* _Task to carry out_
From the entries below, return exactly the lines beginning at the one that contains "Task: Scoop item" and ending at the one that contains "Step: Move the", both of them included, and only those lines.

* _Data_
========================
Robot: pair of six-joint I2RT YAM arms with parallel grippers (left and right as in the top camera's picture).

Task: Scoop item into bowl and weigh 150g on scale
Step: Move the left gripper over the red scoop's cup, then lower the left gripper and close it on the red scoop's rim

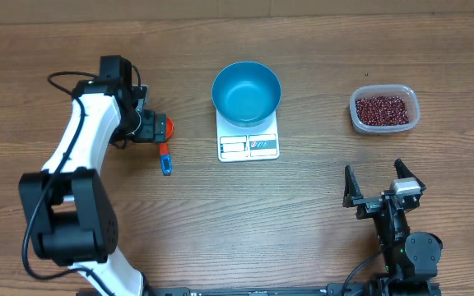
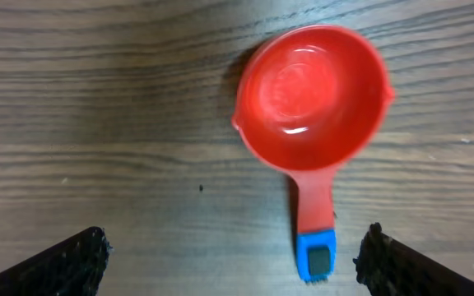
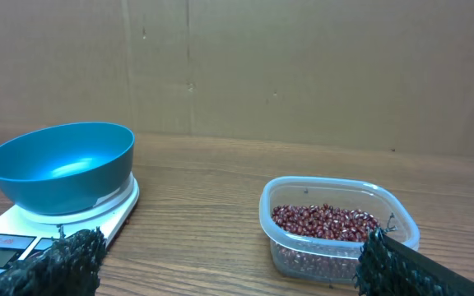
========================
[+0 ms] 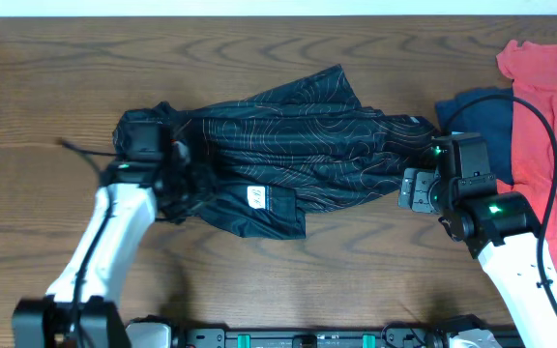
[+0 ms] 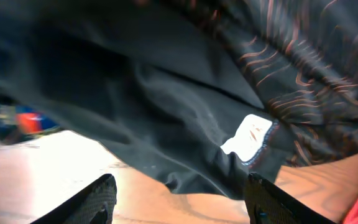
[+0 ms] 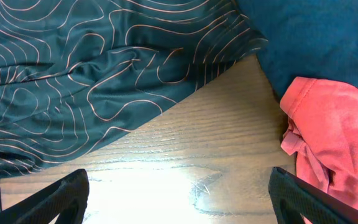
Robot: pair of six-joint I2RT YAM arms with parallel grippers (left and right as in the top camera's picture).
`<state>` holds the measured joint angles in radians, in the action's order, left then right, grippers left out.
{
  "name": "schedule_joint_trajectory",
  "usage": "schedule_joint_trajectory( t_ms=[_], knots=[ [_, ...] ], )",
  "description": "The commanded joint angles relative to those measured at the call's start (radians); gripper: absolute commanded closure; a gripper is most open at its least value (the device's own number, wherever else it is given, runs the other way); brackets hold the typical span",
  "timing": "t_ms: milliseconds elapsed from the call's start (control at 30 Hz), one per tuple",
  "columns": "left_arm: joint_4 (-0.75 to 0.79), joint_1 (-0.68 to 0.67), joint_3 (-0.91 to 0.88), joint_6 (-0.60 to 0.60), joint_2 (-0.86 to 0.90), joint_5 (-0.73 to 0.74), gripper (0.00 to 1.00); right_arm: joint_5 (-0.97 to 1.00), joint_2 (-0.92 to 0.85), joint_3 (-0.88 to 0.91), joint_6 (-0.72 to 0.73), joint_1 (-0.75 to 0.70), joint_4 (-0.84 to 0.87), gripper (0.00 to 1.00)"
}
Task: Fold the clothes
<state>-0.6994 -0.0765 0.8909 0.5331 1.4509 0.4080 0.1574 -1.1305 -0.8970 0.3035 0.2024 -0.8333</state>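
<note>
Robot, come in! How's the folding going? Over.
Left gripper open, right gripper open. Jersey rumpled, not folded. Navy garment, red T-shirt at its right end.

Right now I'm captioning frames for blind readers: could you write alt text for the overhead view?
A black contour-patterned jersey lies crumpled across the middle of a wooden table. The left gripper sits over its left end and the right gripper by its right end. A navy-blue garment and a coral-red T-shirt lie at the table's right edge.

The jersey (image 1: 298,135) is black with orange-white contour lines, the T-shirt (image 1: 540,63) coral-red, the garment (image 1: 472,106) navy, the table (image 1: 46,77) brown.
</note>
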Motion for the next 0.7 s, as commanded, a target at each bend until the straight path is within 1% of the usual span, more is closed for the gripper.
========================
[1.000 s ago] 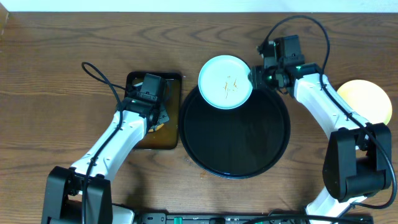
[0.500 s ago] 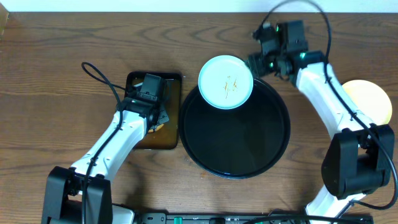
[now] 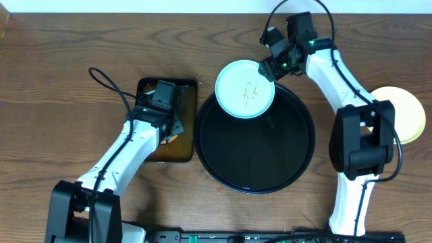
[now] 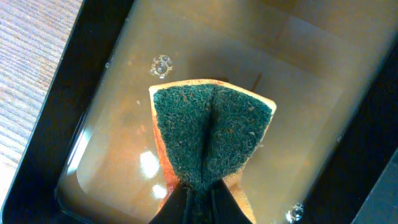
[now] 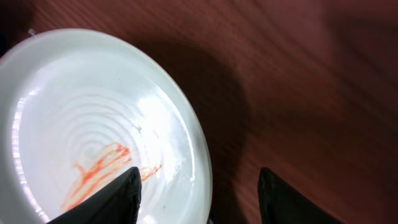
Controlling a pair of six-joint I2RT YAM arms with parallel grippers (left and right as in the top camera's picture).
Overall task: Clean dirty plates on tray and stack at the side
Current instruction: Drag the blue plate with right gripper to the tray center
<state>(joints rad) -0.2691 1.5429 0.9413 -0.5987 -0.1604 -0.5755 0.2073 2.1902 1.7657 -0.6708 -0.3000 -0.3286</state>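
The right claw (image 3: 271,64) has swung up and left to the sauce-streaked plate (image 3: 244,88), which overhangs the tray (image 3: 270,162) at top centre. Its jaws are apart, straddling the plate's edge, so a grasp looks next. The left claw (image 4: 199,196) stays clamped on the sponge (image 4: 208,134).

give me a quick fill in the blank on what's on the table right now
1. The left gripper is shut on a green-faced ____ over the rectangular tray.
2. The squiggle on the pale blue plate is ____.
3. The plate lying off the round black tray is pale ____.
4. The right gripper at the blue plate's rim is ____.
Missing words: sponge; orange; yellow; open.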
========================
* _Exercise solution_
Task: Scoop item into bowl and weigh 150g on scale
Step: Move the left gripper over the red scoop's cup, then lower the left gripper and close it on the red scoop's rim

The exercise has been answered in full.